- **What is being asked**:
An exact copy of the records below is required, and it must contain no pictures.

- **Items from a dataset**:
■ ■ ■ ■ ■

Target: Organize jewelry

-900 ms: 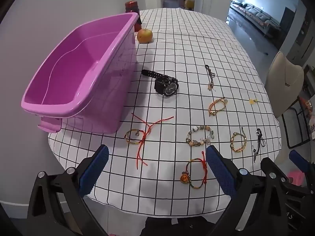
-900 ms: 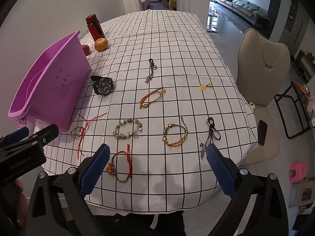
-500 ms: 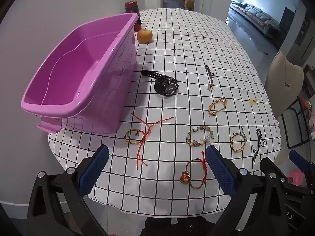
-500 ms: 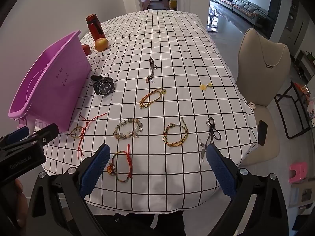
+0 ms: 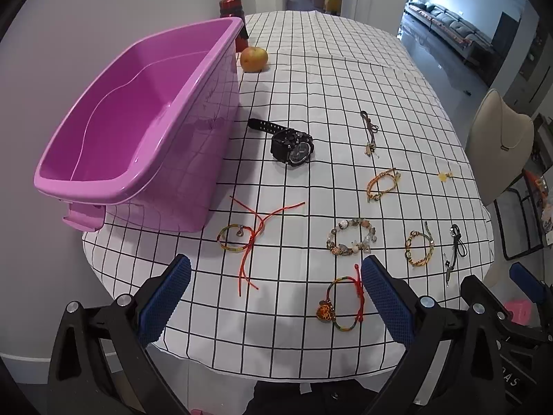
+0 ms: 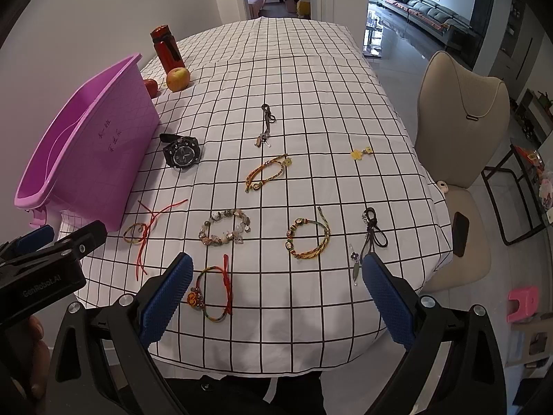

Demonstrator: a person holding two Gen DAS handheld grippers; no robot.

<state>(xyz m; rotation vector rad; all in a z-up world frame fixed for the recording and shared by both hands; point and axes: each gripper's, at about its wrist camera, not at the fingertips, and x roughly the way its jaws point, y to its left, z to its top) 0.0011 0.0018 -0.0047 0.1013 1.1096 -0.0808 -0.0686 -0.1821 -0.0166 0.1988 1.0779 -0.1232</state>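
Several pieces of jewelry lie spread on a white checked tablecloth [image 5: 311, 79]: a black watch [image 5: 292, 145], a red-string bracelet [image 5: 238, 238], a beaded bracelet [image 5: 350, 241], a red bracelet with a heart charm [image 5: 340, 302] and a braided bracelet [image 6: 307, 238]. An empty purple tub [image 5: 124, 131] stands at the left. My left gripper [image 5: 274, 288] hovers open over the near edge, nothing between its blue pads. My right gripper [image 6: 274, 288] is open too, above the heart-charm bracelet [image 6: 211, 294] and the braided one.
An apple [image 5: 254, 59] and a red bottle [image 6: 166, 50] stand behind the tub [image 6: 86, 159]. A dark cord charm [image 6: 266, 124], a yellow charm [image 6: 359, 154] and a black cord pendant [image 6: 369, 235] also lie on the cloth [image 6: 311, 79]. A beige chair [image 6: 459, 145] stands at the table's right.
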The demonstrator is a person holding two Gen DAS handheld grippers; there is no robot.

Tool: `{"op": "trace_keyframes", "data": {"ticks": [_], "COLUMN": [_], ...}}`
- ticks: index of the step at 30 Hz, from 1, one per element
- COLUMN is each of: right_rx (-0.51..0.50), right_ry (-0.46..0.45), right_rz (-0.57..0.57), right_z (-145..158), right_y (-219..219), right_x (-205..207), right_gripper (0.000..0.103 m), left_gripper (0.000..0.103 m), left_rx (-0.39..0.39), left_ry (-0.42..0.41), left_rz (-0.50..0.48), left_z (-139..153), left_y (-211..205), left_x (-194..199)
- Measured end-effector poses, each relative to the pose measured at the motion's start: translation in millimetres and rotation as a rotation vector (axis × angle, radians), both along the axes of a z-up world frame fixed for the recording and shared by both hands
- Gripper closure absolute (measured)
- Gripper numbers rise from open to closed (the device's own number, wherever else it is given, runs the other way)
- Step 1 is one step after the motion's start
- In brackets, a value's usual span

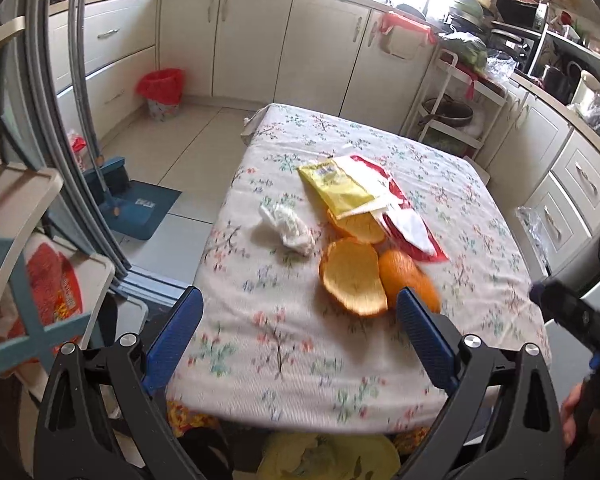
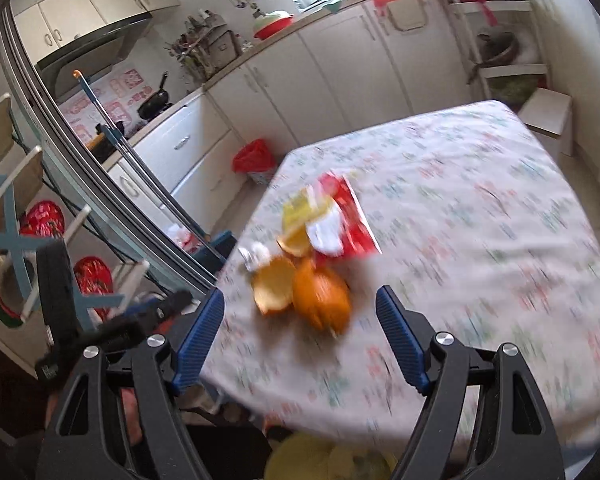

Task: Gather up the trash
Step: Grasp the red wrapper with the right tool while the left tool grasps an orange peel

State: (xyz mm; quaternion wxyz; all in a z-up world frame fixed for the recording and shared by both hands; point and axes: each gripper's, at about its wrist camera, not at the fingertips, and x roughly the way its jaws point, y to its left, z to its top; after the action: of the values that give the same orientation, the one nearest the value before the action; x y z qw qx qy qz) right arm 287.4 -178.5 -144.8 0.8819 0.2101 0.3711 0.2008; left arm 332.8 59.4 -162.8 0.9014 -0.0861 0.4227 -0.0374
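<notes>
**Both claws released over a pile of trash on the worktop**

At the far left of the left wrist view, a blue dustpan (image 1: 140, 208) lies on the floor beside sliding door rails. Behind it, near the cabinets, stands a small bin with a red liner (image 1: 161, 92).

The worktop (image 1: 380, 360) carries a flowered cloth, and the trash lies in a loose cluster near its middle. Leftmost is a crumpled white tissue (image 1: 290, 229). Just right of it sit the orange peels (image 1: 354, 280): one cupped piece with its pale inside up, a second piece with its orange skin showing, touching it, and a third tucked under the wrappers behind. A yellow wrapper (image 1: 334, 188) lies on top of a red and white wrapper (image 1: 400, 216), both touching the peels.

The left claw (image 1: 300, 336) hovers above the near part of the worktop, released, jaws wide with nothing between them. Its right finger overlaps the nearest peel in the picture; whether it touches cannot be told.

The right wrist view is blurred. The right claw (image 2: 300, 336) is also released and empty, above the near edge of the worktop, with the peels just ahead of it.
</notes>
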Motion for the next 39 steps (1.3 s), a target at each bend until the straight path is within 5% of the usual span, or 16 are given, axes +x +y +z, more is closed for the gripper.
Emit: {"op": "trace_keyframes", "data": {"ticks": [11,21,24,29,32,39], "right_rx": [0.172,0.245,0.244,0.240,0.258,0.323], "right_ry": [0.175,0.281,0.302,0.339,0.319,0.242], "right_rz": [0.067,0.071,0.092,0.125,0.125,0.120], "right_z": [-37,-68,-73,-81,-77,-51], "right_y": [26,33,38,45,40,24], "right_x": [121,165,172,179,177,169], "right_gripper": [0.041,0.042,0.052,0.095,0.099,0.100], "left_gripper": [0.010,0.010,0.010,0.010,0.012,0.036], "left_rx": [-0.042,-0.045,-0.038,-0.013,-0.003,0.004], "left_ry": [0.073,0.113,0.126,0.149,0.180,0.206], "left_rz": [0.048,0.047,0.035,-0.039,-0.095,-0.186], "left_z": [-21,-37,-41,-47,-55,-67], "left_y": [11,9,6,-10,-21,-40], "left_x": [62,101,108,108,104,101]}}
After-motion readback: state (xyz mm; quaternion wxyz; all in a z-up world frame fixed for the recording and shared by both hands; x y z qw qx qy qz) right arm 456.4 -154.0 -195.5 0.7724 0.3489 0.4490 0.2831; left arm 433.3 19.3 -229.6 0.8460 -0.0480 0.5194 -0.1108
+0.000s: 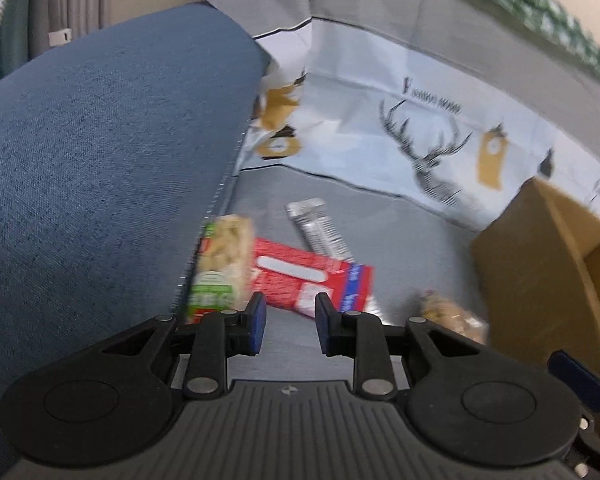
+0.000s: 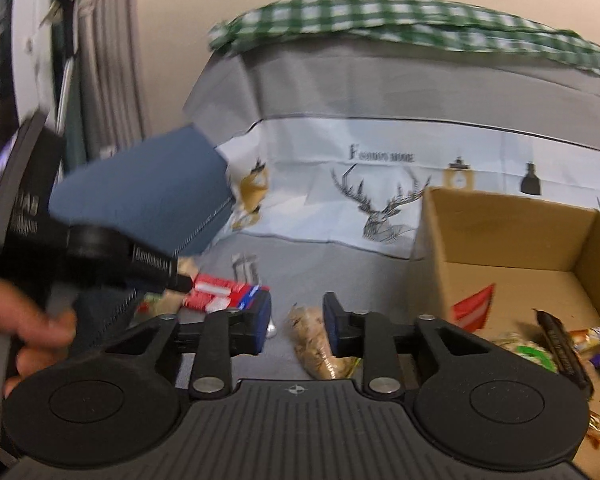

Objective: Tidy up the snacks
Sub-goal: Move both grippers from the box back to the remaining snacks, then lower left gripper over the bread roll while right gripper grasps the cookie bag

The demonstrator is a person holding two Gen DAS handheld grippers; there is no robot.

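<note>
A flat red snack packet (image 1: pixel 312 276) lies on the grey cloth (image 1: pixel 400 248), just beyond the left gripper (image 1: pixel 290 322), whose fingers are spread and empty. A crinkly tan packet (image 2: pixel 314 344) lies below the right gripper (image 2: pixel 296 326), its fingers also spread apart. Only the right view shows inside the cardboard box (image 2: pixel 512 236), where wrapped snacks (image 2: pixel 556 344) lie.

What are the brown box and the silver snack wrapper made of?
The box looks like plain corrugated cardboard: matte brown walls, folded corners. The silver wrapper seems to be shiny foil or metallised plastic, judging by its glare, though blur leaves that open.
</note>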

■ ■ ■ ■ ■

- **Answer for the task**:
Target: Organize jewelry

-900 ms: 
-900 ms: 
-500 ms: 
-500 ms: 
+0 ms: 
+0 ms: 

Demonstrator: a person holding two Gen DAS handheld grippers; no robot.

<state>(xyz m; rotation vector rad; all in a z-up world frame fixed for the recording and shared by both hands; point and axes: each gripper's, at about its wrist camera, not at the fingertips, and x roughly the way its jaws point, y to its left, z to its top) 0.0011 0.0018 -0.0047 0.1013 1.1096 -0.0808 -0.0686 -0.1821 -0.0166 0.1988 1.0779 -0.1232</state>
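Several pieces of jewelry lie spread on a white checked tablecloth [image 5: 311, 79]: a black watch [image 5: 292, 145], a red-string bracelet [image 5: 238, 238], a beaded bracelet [image 5: 350, 241], a red bracelet with a heart charm [image 5: 340, 302] and a braided bracelet [image 6: 307, 238]. An empty purple tub [image 5: 124, 131] stands at the left. My left gripper [image 5: 274, 288] hovers open over the near edge, nothing between its blue pads. My right gripper [image 6: 274, 288] is open too, above the heart-charm bracelet [image 6: 211, 294] and the braided one.
An apple [image 5: 254, 59] and a red bottle [image 6: 166, 50] stand behind the tub [image 6: 86, 159]. A dark cord charm [image 6: 266, 124], a yellow charm [image 6: 359, 154] and a black cord pendant [image 6: 369, 235] also lie on the cloth [image 6: 311, 79]. A beige chair [image 6: 459, 145] stands at the table's right.
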The demonstrator is a person holding two Gen DAS handheld grippers; there is no robot.

Tool: `{"op": "trace_keyframes", "data": {"ticks": [_], "COLUMN": [_], ...}}`
- ticks: index of the step at 30 Hz, from 1, one per element
- COLUMN is each of: right_rx (-0.51..0.50), right_ry (-0.46..0.45), right_rz (-0.57..0.57), right_z (-145..158), right_y (-219..219), right_x (-205..207), right_gripper (0.000..0.103 m), left_gripper (0.000..0.103 m), left_rx (-0.39..0.39), left_ry (-0.42..0.41), left_rz (-0.50..0.48), left_z (-139..153), left_y (-211..205), left_x (-194..199)
- Measured end-effector poses, each relative to the pose measured at the motion's start: translation in millimetres and rotation as a rotation vector (axis × angle, radians), both along the axes of a z-up world frame fixed for the recording and shared by both hands
- Gripper closure absolute (measured)
- Gripper numbers rise from open to closed (the device's own number, wherever else it is given, runs the other way)
- Step 1 is one step after the motion's start
- In brackets, a value's usual span


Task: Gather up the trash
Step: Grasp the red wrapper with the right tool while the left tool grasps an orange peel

State: (xyz mm; quaternion wxyz; all in a z-up world frame fixed for the recording and shared by both hands; point and axes: each gripper's, at about its wrist camera, not at the fingertips, and x roughly the way its jaws point, y to its left, z to its top; after the action: of the values that give the same orientation, the one nearest the value before the action; x y z qw qx qy qz) right arm 287.4 -178.5 -144.8 0.8819 0.2101 0.3711 0.2008; left arm 332.8 59.4 -162.8 0.9014 -0.0861 0.4227 -0.0374
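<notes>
**Both claws released over a pile of trash on the worktop**

At the far left of the left wrist view, a blue dustpan (image 1: 140, 208) lies on the floor beside sliding door rails. Behind it, near the cabinets, stands a small bin with a red liner (image 1: 161, 92).

The worktop (image 1: 380, 360) carries a flowered cloth, and the trash lies in a loose cluster near its middle. Leftmost is a crumpled white tissue (image 1: 290, 229). Just right of it sit the orange peels (image 1: 354, 280): one cupped piece with its pale inside up, a second piece with its orange skin showing, touching it, and a third tucked under the wrappers behind. A yellow wrapper (image 1: 334, 188) lies on top of a red and white wrapper (image 1: 400, 216), both touching the peels.

The left claw (image 1: 300, 336) hovers above the near part of the worktop, released, jaws wide with nothing between them. Its right finger overlaps the nearest peel in the picture; whether it touches cannot be told.

The right wrist view is blurred. The right claw (image 2: 300, 336) is also released and empty, above the near edge of the worktop, with the peels just ahead of it.
</notes>
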Motion for the next 39 steps (1.3 s), a target at each bend until the straight path is within 5% of the usual span, or 16 are given, axes +x +y +z, more is closed for the gripper.
Emit: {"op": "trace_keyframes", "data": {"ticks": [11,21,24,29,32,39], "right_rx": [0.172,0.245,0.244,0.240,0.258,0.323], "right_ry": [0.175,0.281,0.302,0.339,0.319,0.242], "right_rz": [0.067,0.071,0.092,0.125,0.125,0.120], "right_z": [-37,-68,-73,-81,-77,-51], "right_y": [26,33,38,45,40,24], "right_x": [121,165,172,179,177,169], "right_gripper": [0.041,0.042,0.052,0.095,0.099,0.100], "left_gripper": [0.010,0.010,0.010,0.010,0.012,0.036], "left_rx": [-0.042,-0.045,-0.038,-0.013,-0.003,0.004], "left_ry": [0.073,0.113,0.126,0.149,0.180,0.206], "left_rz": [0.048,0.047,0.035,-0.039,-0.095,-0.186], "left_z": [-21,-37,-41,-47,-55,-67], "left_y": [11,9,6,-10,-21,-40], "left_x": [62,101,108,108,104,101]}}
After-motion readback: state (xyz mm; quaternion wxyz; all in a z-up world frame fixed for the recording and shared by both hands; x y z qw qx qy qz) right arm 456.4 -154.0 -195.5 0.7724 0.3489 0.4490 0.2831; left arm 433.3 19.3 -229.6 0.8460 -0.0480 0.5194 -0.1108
+0.000s: 
+0.000s: 

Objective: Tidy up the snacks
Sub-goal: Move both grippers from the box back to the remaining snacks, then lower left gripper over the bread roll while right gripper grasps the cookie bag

The demonstrator is a person holding two Gen DAS handheld grippers; there is no robot.

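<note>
A flat red snack packet (image 1: pixel 312 276) lies on the grey cloth (image 1: pixel 400 248), just beyond the left gripper (image 1: pixel 290 322), whose fingers are spread and empty. A crinkly tan packet (image 2: pixel 314 344) lies below the right gripper (image 2: pixel 296 326), its fingers also spread apart. Only the right view shows inside the cardboard box (image 2: pixel 512 236), where wrapped snacks (image 2: pixel 556 344) lie.

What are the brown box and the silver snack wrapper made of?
The box looks like plain corrugated cardboard: matte brown walls, folded corners. The silver wrapper seems to be shiny foil or metallised plastic, judging by its glare, though blur leaves that open.
</note>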

The required answer is now complete.